Quanto você gasta por mês com o seu carro? Seja nas parcelas do financiamento, IPVA, seguro, combustível e manutenção, ou ainda nas horas parado no congestionamento, procurando vagas no estacionamento ou calibrando os pneus, o fato é que destinamos boa parte do nosso tempo e dinheiro no que deveria ser apenas um meio de deslocamento entre um local e outro.

Diversos fatores históricos, sociais e econômicos fizeram com que o carro deixasse de ser apenas um veículo para se tornar um símbolo da sociedade atual, onde a valorização dos bens materiais é mais importante que o respeito ao próximo e as questões individuais se sobrepõe ao bem coletivo.

Essa inversão de valores é uma das grandes responsáveis pelos problemas encontrados no trânsito das grandes cidades, afirma a professora Gislene Macedo, do curso de psicologia da UFC/Sobral, doutora em psicologia do trânsito e ex-membro titular da Câmara Temática de Educação e Cidadania do Contran.
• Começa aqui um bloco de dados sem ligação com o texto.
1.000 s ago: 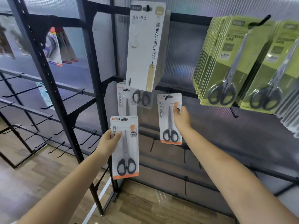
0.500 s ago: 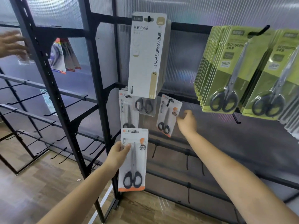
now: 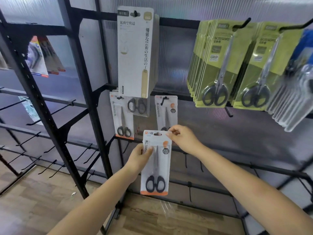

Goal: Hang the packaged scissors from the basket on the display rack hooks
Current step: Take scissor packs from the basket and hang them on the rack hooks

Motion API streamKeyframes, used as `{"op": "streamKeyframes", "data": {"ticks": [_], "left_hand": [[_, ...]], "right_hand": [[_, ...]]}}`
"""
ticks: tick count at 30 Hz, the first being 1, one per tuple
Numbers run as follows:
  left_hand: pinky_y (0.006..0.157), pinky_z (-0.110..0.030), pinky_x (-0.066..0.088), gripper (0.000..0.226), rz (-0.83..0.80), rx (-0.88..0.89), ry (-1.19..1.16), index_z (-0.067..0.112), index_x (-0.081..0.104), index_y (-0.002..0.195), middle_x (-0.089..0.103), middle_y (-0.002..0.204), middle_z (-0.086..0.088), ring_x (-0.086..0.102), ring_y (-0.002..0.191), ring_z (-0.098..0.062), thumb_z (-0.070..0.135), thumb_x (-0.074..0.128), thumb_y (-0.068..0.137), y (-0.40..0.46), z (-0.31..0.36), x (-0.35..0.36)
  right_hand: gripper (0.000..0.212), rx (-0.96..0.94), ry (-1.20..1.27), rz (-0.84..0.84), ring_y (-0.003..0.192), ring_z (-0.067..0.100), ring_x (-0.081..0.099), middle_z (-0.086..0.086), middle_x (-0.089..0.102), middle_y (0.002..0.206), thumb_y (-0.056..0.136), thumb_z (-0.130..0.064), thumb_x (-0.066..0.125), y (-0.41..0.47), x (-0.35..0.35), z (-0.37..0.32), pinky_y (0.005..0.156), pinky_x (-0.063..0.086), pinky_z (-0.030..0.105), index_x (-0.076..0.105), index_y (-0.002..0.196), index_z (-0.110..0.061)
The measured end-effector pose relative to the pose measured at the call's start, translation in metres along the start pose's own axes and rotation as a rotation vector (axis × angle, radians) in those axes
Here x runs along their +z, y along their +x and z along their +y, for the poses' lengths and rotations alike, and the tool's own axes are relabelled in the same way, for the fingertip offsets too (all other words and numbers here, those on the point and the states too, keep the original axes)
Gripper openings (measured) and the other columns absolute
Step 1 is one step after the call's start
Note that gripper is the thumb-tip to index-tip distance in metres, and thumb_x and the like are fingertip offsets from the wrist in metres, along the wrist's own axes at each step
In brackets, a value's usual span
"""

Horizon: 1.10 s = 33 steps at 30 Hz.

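Scissors pack (image 3: 156, 162) is held upright before the rack (image 3: 81, 92), at about 6 o'clock from the white card (image 3: 135, 51). Left hand (image 3: 139, 160) grips its left edge, thumb across the front. Right hand (image 3: 183, 139) pinches its top right corner. At 12 o'clock from it another pack (image 3: 166, 112) hangs on a hook (image 3: 164, 100).

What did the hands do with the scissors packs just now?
The right hand let go of the pack on the hook, which swung and now hangs straight, then came down to pinch the top corner of the pack in hand. The left hand kept its grip on that pack and brought it toward the middle. The green packs and the tall white pack stayed hanging.
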<state>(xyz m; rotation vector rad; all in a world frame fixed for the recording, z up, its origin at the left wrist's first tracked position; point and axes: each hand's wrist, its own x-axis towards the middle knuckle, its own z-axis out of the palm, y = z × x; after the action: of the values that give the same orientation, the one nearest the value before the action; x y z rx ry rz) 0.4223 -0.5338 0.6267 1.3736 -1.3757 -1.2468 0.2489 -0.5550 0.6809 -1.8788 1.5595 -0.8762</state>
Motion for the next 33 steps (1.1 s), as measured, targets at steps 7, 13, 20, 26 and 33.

“Invertemos o valor do coletivo para o individual, o que causa um problema para todos já que, à medida que você investe mais em um, você deixa de investir no outro”, diz. Esse é apenas um dos fatores que transformou um simples meio de transporte em objeto de desejo e símbolo de valores mais profundos que a mera mobilidade.
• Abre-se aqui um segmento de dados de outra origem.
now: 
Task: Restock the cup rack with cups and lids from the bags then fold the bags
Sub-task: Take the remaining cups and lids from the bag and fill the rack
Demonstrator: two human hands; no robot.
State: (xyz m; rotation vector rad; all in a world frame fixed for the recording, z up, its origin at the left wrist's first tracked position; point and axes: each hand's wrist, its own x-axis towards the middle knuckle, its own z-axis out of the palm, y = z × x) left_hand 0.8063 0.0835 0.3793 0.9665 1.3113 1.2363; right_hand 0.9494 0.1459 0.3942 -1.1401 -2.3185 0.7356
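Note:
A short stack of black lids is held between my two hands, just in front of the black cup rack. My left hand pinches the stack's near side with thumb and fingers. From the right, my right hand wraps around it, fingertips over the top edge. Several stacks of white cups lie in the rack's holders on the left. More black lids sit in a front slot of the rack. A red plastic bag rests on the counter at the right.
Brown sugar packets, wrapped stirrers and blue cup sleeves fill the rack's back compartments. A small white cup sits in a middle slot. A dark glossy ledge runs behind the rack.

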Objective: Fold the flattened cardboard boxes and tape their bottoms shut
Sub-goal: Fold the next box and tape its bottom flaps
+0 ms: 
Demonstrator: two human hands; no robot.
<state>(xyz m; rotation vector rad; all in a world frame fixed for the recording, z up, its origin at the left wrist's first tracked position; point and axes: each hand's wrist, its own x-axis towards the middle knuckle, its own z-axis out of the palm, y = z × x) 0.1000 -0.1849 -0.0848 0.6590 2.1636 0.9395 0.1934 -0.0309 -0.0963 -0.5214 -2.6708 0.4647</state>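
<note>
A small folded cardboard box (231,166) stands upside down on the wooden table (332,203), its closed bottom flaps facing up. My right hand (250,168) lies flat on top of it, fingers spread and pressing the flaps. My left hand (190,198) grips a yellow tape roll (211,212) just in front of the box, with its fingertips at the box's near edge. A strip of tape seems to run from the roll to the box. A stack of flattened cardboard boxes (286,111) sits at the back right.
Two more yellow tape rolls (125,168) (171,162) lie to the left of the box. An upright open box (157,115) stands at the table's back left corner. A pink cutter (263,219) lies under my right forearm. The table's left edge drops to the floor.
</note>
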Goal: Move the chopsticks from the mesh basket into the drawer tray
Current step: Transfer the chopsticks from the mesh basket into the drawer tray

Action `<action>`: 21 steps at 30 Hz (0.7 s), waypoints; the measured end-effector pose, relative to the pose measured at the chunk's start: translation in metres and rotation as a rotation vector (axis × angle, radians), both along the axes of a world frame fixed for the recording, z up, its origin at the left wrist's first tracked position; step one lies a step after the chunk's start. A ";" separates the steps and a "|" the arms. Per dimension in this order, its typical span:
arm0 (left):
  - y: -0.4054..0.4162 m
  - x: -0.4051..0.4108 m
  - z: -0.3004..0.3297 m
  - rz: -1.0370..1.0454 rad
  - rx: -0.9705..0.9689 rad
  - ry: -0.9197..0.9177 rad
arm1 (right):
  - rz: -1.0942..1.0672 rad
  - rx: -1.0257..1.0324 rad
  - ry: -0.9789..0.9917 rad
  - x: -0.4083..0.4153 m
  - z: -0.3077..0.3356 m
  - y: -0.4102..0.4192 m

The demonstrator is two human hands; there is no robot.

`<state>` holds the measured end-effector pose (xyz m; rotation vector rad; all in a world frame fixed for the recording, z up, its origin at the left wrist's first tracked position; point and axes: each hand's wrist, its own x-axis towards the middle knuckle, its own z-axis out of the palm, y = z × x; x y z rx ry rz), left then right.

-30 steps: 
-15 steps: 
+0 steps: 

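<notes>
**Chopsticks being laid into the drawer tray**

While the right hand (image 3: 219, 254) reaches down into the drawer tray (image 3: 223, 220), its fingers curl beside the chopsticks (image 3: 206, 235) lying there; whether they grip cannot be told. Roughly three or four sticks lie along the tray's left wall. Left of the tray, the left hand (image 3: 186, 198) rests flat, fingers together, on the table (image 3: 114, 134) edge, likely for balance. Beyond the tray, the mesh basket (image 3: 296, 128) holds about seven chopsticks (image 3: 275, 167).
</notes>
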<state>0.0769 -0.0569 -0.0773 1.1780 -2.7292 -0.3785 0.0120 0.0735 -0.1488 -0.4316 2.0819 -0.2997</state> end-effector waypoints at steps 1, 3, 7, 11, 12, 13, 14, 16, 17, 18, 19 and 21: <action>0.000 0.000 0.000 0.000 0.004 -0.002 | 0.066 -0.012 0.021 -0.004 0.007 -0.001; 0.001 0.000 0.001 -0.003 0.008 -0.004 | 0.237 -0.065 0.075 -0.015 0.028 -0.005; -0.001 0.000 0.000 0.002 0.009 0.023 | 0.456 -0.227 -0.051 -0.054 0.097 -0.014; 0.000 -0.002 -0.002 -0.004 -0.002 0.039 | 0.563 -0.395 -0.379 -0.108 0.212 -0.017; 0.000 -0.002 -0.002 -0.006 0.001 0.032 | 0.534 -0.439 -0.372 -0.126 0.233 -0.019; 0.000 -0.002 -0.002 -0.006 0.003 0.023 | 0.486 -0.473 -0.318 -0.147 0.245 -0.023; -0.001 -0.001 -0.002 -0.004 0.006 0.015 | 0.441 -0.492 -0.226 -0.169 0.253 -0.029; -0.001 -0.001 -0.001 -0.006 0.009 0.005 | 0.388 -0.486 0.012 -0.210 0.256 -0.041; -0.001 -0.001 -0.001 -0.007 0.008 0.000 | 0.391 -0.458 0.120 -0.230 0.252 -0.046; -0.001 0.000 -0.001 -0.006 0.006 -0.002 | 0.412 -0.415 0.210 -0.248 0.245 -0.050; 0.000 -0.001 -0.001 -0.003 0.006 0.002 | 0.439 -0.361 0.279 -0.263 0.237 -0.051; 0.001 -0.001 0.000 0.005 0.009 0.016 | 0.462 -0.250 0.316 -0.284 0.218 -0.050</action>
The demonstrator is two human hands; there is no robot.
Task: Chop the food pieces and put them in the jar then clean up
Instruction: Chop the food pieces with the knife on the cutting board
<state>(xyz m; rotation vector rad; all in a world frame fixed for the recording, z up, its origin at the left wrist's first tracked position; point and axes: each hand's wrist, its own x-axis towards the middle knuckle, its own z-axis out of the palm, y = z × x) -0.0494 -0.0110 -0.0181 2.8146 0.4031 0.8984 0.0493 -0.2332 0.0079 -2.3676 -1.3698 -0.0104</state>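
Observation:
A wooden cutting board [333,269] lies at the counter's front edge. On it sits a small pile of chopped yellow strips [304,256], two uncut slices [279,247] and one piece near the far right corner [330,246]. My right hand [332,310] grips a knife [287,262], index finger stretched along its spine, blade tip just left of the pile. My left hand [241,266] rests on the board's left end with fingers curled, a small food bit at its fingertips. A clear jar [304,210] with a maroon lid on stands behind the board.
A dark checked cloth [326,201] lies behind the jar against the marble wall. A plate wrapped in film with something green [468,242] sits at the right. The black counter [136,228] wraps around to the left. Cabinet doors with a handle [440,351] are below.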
Quem reforça essa perspectiva é o antropólogo Roberto Da Matta. Em entrevista à Revista Trip, ele justificou o comportamento dos brasileiros no trânsito com a incapacidade de sermos uma sociedade igualitária. Para ele, as pessoas não instituem a igualdade como um guia para as suas condutas, o que leva a um pensamento aristocrático de que uns podem mais do que outros.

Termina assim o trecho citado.